A morte de Celso Barros aos 73 anos foi confirmada neste sábado, deixando um sentimento de luto entre torcedores e dirigentes do Fluminense. O médico e ex-presidente da Unimed sofreu um infarto e não resistiu. Ele era um dos candidatos à presidência do clube nas eleições marcadas para o dia 29.

Celso Barros se tornou figura conhecida no futebol brasileiro durante o período em que comandou a Unimed, patrocinadora do Fluminense entre 1999 e 2014. Quando assumiu o projeto, o clube ainda tentava se reerguer após disputar a Série C do Brasileiro.

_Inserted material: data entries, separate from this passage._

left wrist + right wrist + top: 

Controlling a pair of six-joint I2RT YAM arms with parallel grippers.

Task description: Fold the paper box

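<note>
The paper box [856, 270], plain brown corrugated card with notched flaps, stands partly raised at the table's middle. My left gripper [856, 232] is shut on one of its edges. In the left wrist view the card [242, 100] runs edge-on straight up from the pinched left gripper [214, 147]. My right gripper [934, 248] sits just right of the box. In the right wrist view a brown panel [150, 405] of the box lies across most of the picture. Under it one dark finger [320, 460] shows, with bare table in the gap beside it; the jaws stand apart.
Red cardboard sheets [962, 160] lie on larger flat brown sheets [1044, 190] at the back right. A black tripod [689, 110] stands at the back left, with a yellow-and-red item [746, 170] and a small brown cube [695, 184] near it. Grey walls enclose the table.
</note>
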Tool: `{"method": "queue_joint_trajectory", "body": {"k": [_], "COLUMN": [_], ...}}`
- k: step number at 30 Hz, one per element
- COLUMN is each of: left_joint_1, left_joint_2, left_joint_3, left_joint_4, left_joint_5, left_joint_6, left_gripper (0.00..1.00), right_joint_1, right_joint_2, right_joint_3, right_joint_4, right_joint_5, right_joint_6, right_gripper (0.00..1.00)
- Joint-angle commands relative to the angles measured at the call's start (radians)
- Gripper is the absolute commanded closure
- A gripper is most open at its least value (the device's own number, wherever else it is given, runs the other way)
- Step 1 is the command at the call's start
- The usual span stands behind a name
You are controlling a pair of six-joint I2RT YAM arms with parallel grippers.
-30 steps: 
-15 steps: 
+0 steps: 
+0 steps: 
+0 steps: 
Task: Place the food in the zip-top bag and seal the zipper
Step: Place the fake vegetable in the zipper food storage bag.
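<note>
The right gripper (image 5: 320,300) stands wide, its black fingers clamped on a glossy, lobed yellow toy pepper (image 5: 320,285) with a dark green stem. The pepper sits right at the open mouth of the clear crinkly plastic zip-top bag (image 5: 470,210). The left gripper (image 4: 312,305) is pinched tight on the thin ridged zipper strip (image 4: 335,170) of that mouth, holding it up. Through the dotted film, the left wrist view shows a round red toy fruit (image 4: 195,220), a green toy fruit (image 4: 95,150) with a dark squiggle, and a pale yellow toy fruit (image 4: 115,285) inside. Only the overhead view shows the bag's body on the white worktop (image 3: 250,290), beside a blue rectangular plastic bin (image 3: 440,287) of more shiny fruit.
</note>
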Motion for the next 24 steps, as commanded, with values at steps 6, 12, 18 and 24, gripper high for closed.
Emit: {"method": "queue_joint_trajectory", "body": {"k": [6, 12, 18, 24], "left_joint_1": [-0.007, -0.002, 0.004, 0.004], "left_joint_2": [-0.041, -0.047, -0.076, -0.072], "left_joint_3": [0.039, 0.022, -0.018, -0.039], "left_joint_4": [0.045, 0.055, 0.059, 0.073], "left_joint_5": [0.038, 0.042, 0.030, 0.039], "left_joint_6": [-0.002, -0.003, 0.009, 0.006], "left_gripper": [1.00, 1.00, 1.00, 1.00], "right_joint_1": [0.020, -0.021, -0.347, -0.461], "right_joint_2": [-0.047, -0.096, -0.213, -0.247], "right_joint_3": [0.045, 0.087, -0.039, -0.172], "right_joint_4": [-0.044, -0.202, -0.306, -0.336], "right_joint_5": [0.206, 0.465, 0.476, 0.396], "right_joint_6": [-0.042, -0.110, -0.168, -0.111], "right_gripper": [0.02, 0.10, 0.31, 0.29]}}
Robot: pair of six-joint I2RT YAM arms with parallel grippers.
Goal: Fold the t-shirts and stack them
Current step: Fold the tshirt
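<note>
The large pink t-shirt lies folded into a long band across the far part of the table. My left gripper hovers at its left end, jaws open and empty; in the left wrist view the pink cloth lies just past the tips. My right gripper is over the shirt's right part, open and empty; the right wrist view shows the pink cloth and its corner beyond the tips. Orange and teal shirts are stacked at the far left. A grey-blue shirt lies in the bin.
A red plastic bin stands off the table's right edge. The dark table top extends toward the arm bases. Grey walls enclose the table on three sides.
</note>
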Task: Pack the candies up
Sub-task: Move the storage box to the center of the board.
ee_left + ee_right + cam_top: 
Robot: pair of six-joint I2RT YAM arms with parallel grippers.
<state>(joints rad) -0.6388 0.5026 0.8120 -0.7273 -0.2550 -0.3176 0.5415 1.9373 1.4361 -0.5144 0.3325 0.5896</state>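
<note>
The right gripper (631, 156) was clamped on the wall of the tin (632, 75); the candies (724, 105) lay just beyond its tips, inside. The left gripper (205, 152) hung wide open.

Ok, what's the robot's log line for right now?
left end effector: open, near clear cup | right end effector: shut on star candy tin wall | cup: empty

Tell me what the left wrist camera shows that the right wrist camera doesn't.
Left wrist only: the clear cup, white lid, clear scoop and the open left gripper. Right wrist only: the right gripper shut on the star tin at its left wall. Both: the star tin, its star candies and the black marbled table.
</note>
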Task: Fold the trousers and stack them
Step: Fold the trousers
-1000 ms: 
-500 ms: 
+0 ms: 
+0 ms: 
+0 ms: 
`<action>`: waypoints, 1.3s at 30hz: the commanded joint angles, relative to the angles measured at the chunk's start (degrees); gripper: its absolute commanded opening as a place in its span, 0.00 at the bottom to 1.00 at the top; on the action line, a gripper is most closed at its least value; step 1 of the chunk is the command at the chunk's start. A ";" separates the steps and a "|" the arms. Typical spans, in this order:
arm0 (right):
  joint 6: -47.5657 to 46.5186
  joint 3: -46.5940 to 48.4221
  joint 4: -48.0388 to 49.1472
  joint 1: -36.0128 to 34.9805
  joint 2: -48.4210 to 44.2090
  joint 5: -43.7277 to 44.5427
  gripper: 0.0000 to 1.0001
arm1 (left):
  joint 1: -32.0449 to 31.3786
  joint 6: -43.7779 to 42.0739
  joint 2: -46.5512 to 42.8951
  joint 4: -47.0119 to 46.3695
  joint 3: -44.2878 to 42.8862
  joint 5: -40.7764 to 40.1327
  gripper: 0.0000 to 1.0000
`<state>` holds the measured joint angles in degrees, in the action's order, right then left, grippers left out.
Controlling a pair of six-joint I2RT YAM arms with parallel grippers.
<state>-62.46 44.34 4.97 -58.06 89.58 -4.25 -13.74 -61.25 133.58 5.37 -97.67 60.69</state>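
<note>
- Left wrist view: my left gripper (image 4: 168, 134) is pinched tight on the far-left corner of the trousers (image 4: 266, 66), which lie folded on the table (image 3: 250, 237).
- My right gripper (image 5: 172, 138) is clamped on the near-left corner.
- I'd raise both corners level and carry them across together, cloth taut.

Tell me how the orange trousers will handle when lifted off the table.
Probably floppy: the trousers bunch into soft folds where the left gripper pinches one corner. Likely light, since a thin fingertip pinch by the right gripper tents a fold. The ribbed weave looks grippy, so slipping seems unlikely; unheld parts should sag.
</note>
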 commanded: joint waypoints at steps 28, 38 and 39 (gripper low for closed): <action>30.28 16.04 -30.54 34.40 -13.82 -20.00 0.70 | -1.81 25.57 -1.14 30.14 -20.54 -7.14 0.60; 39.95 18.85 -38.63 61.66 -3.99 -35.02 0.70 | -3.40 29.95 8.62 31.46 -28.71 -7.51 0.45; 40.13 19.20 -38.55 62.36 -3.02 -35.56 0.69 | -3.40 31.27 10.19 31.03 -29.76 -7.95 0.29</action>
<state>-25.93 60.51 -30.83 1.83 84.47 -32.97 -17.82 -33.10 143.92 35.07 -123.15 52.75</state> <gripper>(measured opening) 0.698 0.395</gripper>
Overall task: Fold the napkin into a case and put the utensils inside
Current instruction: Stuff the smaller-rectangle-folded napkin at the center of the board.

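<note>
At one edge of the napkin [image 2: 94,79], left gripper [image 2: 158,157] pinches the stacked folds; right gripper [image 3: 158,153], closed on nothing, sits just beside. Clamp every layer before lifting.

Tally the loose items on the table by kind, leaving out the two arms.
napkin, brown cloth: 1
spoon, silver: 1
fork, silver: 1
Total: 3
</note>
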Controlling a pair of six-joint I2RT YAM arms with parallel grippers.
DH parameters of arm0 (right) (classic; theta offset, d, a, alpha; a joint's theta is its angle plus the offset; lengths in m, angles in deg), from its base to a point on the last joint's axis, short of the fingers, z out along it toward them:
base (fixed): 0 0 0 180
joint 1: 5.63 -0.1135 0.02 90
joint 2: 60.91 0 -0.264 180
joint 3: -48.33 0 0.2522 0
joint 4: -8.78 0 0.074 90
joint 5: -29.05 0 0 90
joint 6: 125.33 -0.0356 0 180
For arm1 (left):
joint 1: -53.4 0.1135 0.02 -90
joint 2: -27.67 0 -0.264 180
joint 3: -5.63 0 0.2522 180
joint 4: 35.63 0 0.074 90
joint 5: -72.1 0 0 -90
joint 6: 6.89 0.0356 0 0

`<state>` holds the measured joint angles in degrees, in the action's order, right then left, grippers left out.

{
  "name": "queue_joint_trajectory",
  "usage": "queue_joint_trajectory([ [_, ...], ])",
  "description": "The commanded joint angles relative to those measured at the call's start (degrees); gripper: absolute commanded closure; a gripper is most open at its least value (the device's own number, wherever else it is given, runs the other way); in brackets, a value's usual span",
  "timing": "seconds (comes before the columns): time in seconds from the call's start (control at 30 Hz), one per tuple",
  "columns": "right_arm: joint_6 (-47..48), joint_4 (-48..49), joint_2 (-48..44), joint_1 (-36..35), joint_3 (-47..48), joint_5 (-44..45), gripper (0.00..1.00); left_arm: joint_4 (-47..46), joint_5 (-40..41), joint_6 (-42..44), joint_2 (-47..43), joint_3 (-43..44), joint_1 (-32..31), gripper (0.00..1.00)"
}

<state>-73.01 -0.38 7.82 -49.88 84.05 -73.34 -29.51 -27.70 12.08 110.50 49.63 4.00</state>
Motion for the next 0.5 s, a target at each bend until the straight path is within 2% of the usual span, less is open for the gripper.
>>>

Sob sua gestão, o Tricolor voltou a ter protagonismo nacional: conquistou dois Campeonatos Brasileiros, uma Copa do Brasil e foi finalista da Libertadores.

Médico e ex-diretor do Sindicato dos Médicos do Rio, Barros construiu uma relação de forte influência na política interna do clube. Em 2019, integrou a chapa eleita ao lado de Mário Bittencourt, ocupando o cargo de vice-presidente. A parceria, porém, não se sustentou até o fim do mandato, e as divergências transformaram Celso em uma das principais vozes da oposição.

Nas eleições deste ano, ele novamente se colocava como alternativa para comandar o Fluminense, defendendo mudanças no modelo de gestão. Sua morte encerra uma trajetória marcada por envolvimento direto no futebol e por momentos decisivos na história recente do clube.

Celso Barros deixa um legado reconhecido tanto pela reconstrução tricolor no início dos anos 2000 quanto pela relevância que conquistou no cenário esportivo e político do Rio de Janeiro.